I propose to take Questions Nos. 236 and 237 together.
I have overall responsibility for national policy in the energy sector. This includes policy in relation to energy security, which is fully aligned with EU law and EU policy objectives. The Commission for Regulation of Utilities (CRU) has statutory functions relating to energy security, for both gas and electricity, and is independent in the exercise of its functions. These include functions in the Electricity Regulation Act, 1999, as amended, to promote the continuity, security and quality of supplies of electricity. CRU also is required by S.I. 60/2005 to monitor, and take such measures as it considers necessary to protect, the security of supply of electricity. In relation to gas, the CRU also has a statutory function to secure the continuity, security and quality of supplies of natural gas. The CRU is also the designated competent authority for Ireland, for EU Regulation 2017/1938 concerning measures to safeguard the security of supply of gas.
The National Oil Reserves Agency has statutory responsibility in relation to the storage of oil stocks for use in an emergency, at a level sufficient to comply with the State’s stockholding obligations.

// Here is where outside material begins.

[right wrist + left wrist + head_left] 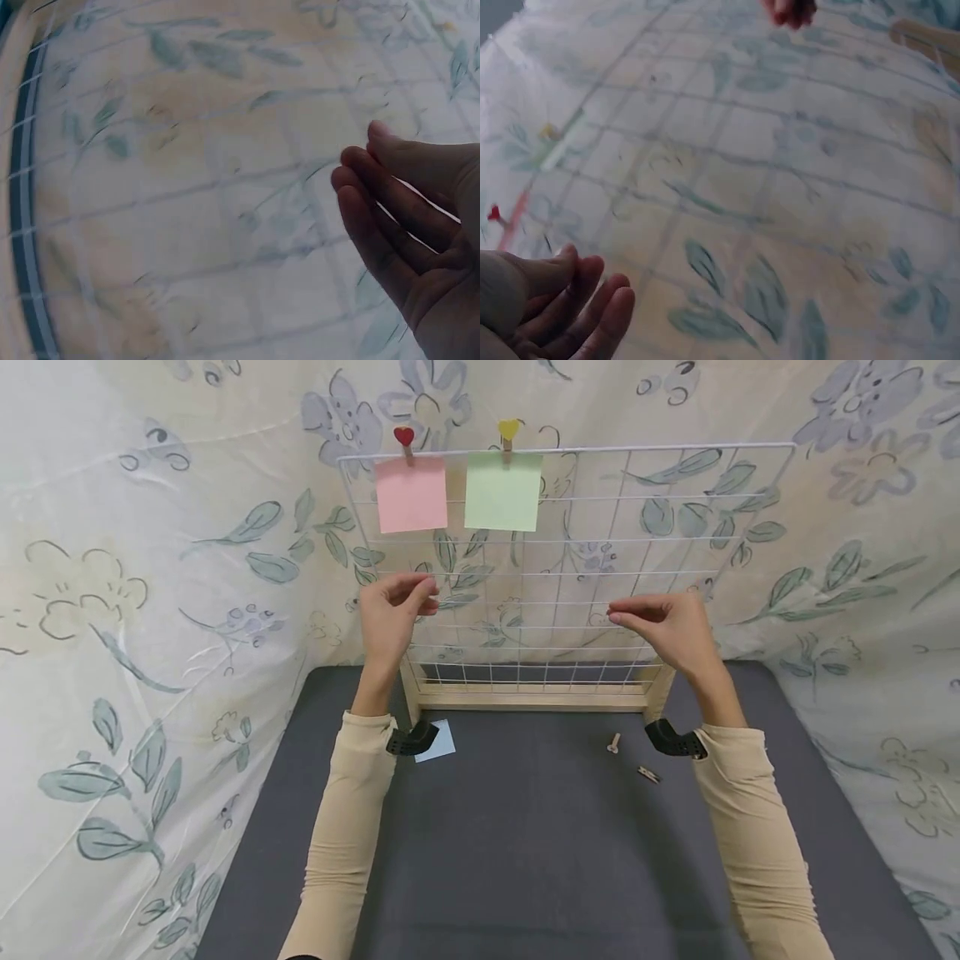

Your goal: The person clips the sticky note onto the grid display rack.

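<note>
My left hand (392,618) is raised in front of the left part of a white wire grid panel (573,574), thumb near the loosely bent fingers, holding nothing. Across from it my right hand (667,622) hovers before the right part of the grid. Its thumb and fingertips (349,191) come near each other with nothing between them. From the grid's top bar hang a pink paper note (412,497) on a clothespin with a red heart (404,437) and a green paper note (502,493) on one with a yellow heart (509,429).
A light blue paper note (442,743) lies on the dark table (525,843), partly behind the left wrist strap. Two small clothespins, one pale (613,743) and one darker (648,774), lie near the right wrist. The grid stands in a wooden base (532,702) before a floral cloth (225,527).
</note>
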Demonstrator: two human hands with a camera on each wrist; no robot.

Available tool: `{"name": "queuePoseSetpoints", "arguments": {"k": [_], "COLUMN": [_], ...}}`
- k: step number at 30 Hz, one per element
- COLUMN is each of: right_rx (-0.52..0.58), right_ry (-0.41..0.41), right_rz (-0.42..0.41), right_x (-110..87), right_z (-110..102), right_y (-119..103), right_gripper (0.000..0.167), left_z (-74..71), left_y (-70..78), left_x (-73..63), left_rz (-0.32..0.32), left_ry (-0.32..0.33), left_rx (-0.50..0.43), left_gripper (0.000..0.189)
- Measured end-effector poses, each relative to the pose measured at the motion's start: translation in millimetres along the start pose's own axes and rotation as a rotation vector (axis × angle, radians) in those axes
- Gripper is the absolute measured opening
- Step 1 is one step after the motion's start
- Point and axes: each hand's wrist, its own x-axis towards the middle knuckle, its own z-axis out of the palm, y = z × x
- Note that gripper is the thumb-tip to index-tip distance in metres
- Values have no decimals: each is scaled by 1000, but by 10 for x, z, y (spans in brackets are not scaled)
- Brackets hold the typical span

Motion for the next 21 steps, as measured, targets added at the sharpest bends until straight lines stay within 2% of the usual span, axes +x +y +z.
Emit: {"name": "queuePoseSetpoints", "arguments": {"k": [1,3,6,9,13,17,21], "right_rx": [-15,-43,-104,-166,-204,-229,-269], "right_ry": [-12,-32,-53,-94,-157,-192,-227], "right_rz": [12,19,32,82,162,253,326], "right_x": [-68,-231,-544,-889,-1270,-1557,-1777], "right_z": [5,16,49,106,202,266,297], "right_y": [97,317,684,1042,1388,1579,1713], "right_gripper": [23,23,21,22,28,36,43], "left_z": [-58,-186,-404,-638,-913,-1118,-1254], "left_y": [-25,-209,-545,-954,-1327,-1554,-1695], "left_x": [-66,-207,-475,-760,-1099,-1324,-1428], "left_rz": [-41,-123,-254,-358,-469,-523,-526], "left_ry": [-10,-23,-47,-53,-27,69,142], "left_rx": [17,63,197,314,395,485,630], "left_gripper": [18,19,21,20,18,19,26]}}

The transmission system operators for gas and electricity, Gas Networks Ireland and EirGrid, have legal responsibilities in relation to gas and electricity security. The electricity transmission system operators are responsible for, inter alia, ensuring the long-term ability of the system to meet reasonable demands for the transmission of electricity, and contributing to security of supply through adequate transmission capacity and system reliability. The gas transmission system operators are required, inter alia, to operate, maintain and develop under economic conditions secure, reliable and efficient transmission facilities to secure an open market, with due regard to the environment.
My Department regularly engages with State Agencies and other stakeholders, including Gas Networks Ireland and the ESB, as part of the normal process of feeding into policy development and formulation.

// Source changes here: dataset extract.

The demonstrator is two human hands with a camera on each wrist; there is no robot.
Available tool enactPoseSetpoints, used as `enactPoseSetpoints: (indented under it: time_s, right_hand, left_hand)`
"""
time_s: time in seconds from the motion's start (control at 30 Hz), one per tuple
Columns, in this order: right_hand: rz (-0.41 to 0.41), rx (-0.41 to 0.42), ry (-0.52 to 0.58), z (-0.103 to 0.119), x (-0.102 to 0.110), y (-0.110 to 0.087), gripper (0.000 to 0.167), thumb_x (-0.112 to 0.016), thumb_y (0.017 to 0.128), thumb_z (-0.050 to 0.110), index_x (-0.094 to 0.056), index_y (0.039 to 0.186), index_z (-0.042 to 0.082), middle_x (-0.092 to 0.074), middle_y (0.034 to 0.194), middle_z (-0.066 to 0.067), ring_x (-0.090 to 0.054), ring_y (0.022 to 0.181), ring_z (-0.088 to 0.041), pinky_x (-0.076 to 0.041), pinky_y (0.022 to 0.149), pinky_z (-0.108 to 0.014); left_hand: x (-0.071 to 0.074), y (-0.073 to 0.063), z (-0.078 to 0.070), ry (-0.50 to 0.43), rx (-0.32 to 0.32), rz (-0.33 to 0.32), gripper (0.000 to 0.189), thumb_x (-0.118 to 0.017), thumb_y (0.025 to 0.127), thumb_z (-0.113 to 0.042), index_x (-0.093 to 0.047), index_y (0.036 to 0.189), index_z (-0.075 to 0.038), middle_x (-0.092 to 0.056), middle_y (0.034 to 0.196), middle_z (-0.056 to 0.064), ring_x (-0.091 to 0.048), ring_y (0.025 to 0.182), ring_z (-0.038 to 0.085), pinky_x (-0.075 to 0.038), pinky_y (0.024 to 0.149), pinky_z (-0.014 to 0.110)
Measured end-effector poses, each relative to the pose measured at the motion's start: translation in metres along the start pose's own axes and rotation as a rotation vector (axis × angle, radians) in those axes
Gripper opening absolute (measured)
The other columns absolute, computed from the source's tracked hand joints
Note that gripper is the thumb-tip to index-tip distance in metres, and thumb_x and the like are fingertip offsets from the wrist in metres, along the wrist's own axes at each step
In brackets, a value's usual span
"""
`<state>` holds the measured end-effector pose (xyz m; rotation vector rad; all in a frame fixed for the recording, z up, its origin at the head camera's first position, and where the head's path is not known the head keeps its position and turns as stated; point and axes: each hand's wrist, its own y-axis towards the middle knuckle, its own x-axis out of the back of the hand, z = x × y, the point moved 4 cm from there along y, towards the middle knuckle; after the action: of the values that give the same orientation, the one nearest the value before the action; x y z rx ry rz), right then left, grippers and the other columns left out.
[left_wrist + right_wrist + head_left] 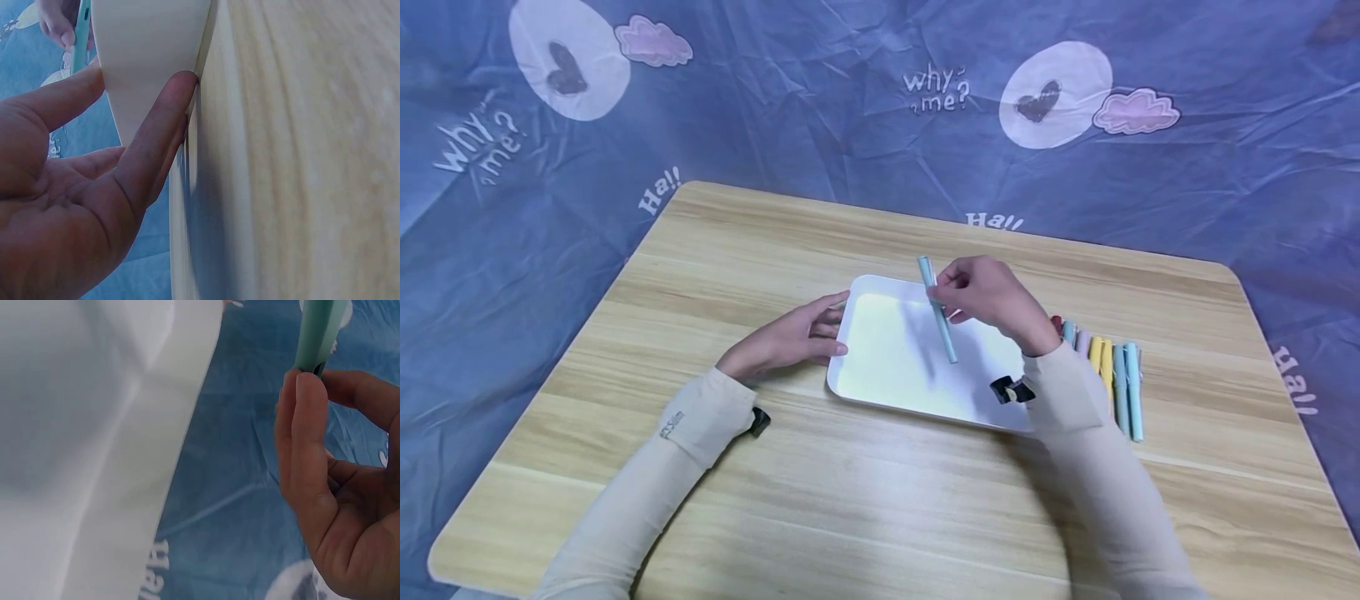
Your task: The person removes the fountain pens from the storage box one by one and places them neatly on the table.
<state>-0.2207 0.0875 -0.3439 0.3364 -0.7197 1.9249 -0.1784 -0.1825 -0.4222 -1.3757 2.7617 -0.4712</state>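
Observation:
Above a white rectangular tray [880, 367], my right hand [988, 296] pinches a light teal pen [945, 329] between thumb and fingers. The pen slants, its lower end hanging over the tray's floor. In the right wrist view the fingertips [309, 384] meet on the pen [319, 337], beyond the tray's pale wall [156, 425]. My left hand [793, 337] is at the tray's left end, fingers extended against it. Seen from the left wrist, one fingertip [181, 81] lies on the outer wall [150, 44] low by the table, and another finger reaches the rim.
Right of the tray lies a row of several pens [1133, 392] in teal, yellow, lilac and red, partly hidden by my right sleeve [1067, 392]. The wood-grain table [850, 500] ends at the back against a blue printed cloth [820, 108].

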Motion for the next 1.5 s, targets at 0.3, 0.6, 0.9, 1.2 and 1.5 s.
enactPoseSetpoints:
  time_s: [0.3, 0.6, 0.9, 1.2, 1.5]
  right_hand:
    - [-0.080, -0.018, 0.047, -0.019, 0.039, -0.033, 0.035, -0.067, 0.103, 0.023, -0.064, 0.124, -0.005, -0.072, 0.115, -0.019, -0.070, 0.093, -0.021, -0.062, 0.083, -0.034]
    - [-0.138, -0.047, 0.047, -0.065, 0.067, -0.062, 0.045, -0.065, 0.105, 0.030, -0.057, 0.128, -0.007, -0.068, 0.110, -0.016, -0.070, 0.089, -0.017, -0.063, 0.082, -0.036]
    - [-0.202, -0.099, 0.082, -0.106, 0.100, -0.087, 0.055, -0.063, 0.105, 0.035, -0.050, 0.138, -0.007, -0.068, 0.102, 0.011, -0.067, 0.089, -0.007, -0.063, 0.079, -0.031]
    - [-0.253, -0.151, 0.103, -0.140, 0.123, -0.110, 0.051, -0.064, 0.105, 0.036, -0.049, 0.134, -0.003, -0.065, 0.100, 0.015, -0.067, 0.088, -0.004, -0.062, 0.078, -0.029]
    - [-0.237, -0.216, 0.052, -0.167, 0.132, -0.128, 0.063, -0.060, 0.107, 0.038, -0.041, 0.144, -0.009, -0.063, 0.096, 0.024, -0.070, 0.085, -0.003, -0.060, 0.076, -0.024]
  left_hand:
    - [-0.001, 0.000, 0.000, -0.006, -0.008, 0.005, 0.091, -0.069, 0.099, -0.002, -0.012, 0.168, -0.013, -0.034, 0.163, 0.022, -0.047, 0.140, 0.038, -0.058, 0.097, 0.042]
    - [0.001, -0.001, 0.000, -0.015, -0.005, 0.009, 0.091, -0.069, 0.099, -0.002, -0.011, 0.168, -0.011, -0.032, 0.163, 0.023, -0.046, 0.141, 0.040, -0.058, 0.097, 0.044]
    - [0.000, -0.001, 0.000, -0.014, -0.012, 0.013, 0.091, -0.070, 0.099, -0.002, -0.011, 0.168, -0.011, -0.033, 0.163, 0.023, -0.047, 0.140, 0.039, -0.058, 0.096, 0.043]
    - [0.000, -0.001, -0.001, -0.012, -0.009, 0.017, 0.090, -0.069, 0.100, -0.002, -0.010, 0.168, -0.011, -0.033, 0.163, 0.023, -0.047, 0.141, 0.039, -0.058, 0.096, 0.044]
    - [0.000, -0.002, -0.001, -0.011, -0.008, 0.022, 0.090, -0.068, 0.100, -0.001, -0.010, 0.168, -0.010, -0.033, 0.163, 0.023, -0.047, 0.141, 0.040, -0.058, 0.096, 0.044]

In relation to energy sustainability and security, I am initiating a major review into Ireland's energy sustainability and security which will:
- Consider the optimal actions that need to be taken, in reaching 70% renewable electricity, to ensure Ireland's electricity system is backed up in a secure, safe and sustainable way.
- Assess the role of gas during the transition, as the lowest CO2 emitting fossil fuel, and consider how and from where it is sourced.

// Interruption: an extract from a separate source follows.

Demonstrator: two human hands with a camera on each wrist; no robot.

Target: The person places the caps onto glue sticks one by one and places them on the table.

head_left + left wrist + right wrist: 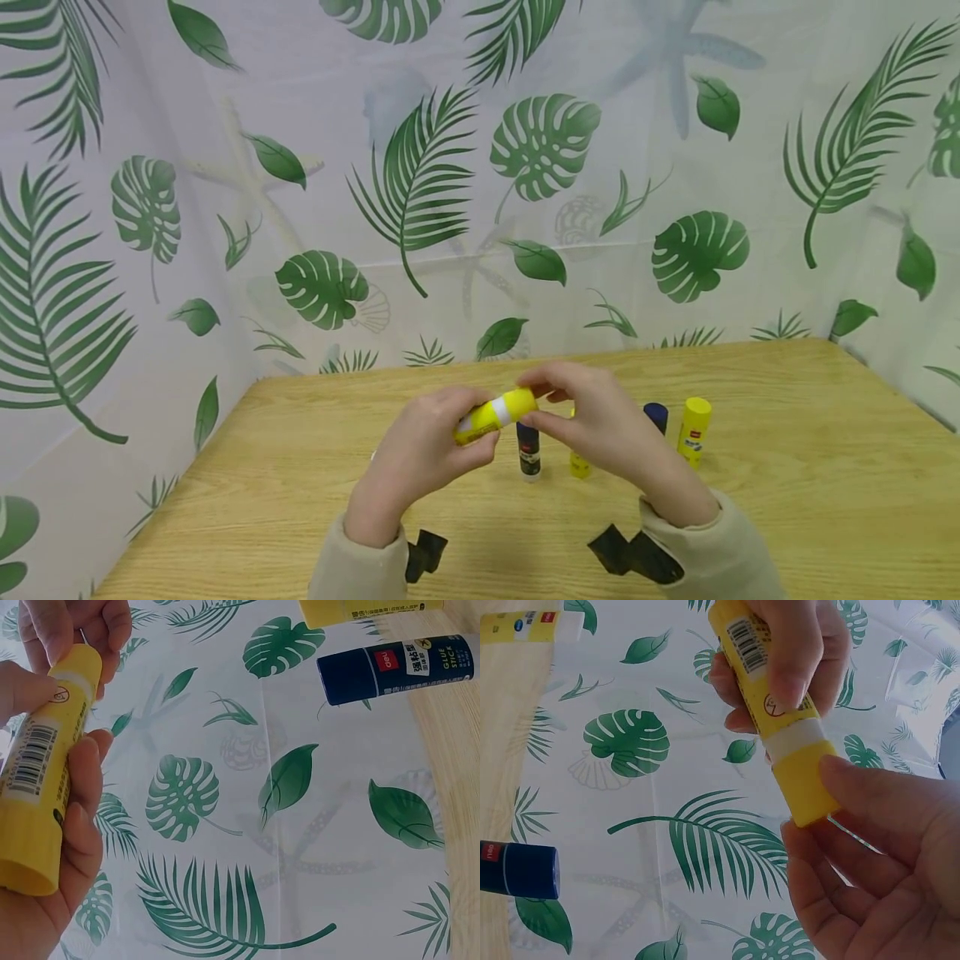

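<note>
My left hand (pixel 431 446) grips a yellow glue stick (pixel 480 422) round its body, holding it tilted above the table. A barcode shows on its label in the left wrist view. At its upper end my right hand (pixel 592 417) has thumb and fingers on the yellow cap (pixel 804 784), pinching it. Between cap and body runs a white band (pixel 793 740). Just beyond the hands stands a dark blue glue stick (pixel 529 454), upright. Another yellow glue stick (pixel 580 465) is partly hidden behind my right hand.
To the right stand a yellow glue stick (pixel 693 432) and a dark blue one (pixel 656 415), the latter mostly covered by my right wrist. In the right wrist view a yellow glue stick (pixel 529 628) has a white end. Leaf-patterned cloth (pixel 450 208) hangs behind the wooden table (pixel 810 467).
</note>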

- Review the role that other technologies can play in the transition, including battery storage, pumped storage, the role of interconnection (both gas and electricity) and the possibilities for hydrogen and Carbon Capture and Storage (CCS).
- Consider what the roadmap for renewable electricity looks like in the period from 2030 to achieving carbon neutrality in 2050
The review that I have initiated into Ireland's energy security and sustainability will be carried out by an independent body following a public procurement exercise. In advance of commissioning the review,
I have written to the Chairperson of EirGrid, ESB, Bord na Móna, Ervia and CRU to seek their views on the challenges involved in making the transition to a carbon neutral economy.